C++ Logo

std-proposals

Advanced search

Re: [std-proposals] TBAA and extended floating-point types

From: Simon Schröder <dr.simon.schroeder_at_[hidden]>
Date: Sat, 30 Aug 2025 14:37:51 +0200
I agree that currently most libraries are using UTF-16 internally. However, most of them have started out as UCS-2. Just a couple of days ago I have read of yet another UCS-2 related Qt bug on the forum.

I see it from the view of the regular programmer: if you start out with programming you might have a lot of text files to handle. Many simple file formats store text instead of binary. Obviously, for text files it is easier to use UTF-8 instead of any other Unicode encoding because of byte ordering. Most of the internet runs on UTF-8. I have done my research and I’m on team “UTF-8 everywhere”. This is why I advocate for char8_t over char16_t for functions.

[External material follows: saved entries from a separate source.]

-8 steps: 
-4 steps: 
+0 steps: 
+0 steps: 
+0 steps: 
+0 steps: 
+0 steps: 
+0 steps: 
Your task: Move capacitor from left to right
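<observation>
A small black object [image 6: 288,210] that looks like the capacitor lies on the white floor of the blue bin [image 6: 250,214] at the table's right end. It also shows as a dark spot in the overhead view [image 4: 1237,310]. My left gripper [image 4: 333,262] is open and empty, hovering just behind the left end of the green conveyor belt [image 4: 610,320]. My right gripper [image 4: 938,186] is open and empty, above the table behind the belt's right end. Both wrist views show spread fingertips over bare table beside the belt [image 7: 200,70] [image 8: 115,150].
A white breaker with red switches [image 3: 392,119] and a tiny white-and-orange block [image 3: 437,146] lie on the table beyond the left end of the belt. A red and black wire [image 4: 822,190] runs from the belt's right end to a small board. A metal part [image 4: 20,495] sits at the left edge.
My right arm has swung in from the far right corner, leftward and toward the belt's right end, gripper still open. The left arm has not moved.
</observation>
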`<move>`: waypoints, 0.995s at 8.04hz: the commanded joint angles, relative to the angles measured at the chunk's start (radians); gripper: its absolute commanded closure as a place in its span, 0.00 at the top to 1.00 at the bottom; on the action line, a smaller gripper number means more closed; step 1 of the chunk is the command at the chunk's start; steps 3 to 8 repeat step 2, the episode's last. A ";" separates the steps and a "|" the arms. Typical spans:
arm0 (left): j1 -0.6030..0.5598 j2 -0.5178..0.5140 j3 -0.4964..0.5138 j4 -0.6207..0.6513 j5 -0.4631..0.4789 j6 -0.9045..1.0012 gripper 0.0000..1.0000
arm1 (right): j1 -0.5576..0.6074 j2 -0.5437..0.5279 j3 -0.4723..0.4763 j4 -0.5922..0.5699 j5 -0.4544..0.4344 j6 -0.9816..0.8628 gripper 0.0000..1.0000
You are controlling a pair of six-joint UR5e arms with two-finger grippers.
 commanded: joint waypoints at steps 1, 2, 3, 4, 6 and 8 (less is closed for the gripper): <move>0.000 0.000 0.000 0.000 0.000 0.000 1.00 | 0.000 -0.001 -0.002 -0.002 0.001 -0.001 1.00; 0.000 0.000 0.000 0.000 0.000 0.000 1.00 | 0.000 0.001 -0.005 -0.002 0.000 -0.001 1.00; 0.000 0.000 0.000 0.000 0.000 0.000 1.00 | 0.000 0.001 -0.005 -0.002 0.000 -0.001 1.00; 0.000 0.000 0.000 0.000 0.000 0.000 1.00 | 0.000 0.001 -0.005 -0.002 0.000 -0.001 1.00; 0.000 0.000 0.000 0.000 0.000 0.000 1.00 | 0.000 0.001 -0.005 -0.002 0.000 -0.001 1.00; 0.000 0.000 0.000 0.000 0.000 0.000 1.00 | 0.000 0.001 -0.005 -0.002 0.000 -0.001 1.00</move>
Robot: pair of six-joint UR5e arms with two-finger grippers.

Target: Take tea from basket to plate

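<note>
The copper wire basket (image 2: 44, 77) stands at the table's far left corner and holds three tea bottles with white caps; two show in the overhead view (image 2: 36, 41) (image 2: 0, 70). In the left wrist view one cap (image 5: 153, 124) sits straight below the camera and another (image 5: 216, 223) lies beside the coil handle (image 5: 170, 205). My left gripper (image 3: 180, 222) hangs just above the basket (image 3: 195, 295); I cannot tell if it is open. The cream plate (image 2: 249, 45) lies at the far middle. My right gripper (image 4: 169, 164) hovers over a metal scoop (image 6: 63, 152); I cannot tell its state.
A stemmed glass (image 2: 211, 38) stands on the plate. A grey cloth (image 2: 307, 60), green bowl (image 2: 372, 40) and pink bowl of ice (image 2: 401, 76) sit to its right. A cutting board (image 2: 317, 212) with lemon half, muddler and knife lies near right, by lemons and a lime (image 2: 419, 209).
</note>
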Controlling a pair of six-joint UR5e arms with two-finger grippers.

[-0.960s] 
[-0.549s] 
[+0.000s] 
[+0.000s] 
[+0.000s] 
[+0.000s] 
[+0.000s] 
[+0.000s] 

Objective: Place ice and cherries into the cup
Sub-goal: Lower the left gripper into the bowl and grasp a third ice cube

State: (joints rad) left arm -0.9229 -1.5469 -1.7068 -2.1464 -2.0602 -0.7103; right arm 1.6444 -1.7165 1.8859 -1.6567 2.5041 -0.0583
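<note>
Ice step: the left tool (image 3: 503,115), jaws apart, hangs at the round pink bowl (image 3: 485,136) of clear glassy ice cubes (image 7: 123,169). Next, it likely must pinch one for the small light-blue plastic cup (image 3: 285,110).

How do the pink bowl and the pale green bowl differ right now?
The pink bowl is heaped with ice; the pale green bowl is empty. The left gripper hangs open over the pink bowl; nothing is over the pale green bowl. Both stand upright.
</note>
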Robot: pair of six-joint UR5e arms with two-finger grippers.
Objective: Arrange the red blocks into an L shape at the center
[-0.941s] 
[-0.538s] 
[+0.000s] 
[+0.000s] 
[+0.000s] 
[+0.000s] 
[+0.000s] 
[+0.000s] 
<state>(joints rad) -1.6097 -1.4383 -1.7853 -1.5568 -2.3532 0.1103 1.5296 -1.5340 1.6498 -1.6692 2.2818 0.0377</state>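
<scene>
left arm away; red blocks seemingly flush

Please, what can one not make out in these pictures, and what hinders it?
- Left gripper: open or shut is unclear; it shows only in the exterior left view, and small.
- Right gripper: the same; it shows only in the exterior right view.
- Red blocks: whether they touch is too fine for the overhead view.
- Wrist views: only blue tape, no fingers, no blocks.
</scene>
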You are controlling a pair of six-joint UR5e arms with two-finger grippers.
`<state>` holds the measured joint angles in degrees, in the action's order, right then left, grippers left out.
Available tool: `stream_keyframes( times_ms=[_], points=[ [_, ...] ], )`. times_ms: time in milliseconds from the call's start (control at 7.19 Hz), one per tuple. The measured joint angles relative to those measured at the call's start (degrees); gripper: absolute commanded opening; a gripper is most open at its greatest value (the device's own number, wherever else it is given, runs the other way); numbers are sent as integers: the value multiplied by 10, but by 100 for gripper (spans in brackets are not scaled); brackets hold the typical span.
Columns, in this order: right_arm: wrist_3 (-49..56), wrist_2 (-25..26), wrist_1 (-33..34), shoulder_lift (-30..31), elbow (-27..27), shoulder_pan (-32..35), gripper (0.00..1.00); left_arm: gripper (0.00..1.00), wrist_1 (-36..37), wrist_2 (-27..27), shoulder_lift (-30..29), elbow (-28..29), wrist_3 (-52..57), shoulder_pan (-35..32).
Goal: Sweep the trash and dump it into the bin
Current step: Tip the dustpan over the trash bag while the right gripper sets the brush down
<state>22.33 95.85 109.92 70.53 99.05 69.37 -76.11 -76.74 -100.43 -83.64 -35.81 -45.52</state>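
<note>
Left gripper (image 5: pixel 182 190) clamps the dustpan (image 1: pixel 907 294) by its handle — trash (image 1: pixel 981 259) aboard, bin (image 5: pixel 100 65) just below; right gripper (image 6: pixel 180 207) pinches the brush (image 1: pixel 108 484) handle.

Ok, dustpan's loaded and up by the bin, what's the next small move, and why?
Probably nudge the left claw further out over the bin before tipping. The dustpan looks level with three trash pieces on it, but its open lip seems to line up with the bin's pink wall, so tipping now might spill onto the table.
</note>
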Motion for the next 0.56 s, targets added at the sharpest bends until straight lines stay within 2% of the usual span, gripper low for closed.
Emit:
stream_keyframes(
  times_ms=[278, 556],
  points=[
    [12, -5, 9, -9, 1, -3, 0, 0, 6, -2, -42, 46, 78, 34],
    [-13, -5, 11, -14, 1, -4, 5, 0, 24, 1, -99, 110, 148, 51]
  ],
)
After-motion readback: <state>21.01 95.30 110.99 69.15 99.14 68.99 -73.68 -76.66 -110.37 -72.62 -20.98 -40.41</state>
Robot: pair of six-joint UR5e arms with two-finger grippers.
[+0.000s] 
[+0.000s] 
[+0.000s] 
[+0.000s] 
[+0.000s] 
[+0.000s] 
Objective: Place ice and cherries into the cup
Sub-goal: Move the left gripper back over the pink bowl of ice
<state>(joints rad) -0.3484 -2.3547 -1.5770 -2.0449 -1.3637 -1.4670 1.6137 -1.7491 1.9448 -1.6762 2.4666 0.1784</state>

We should not abolish char16_t or char32_t. However, most implementations that use UTF-16 internally predate char16_t. On Windows they use wchar_t instead to interface with Windows APIs. Writing code with Unicode in mind is already hard enough. And I feel that because of I/O UTF-8 is necessary and the simplest. The burden should be on string libraries to seamlessly convert between different encodings, not on the user. If we push towards UTF-8 consistently, maybe even Windows will rewrite their APIs in that direction in the coming decades. This is bad news for existing libraries, but it is IMHO the best solution for the community as a whole. (Let the experts, i.e. the string library implementers, deal with these problems and not every other programmer individually.)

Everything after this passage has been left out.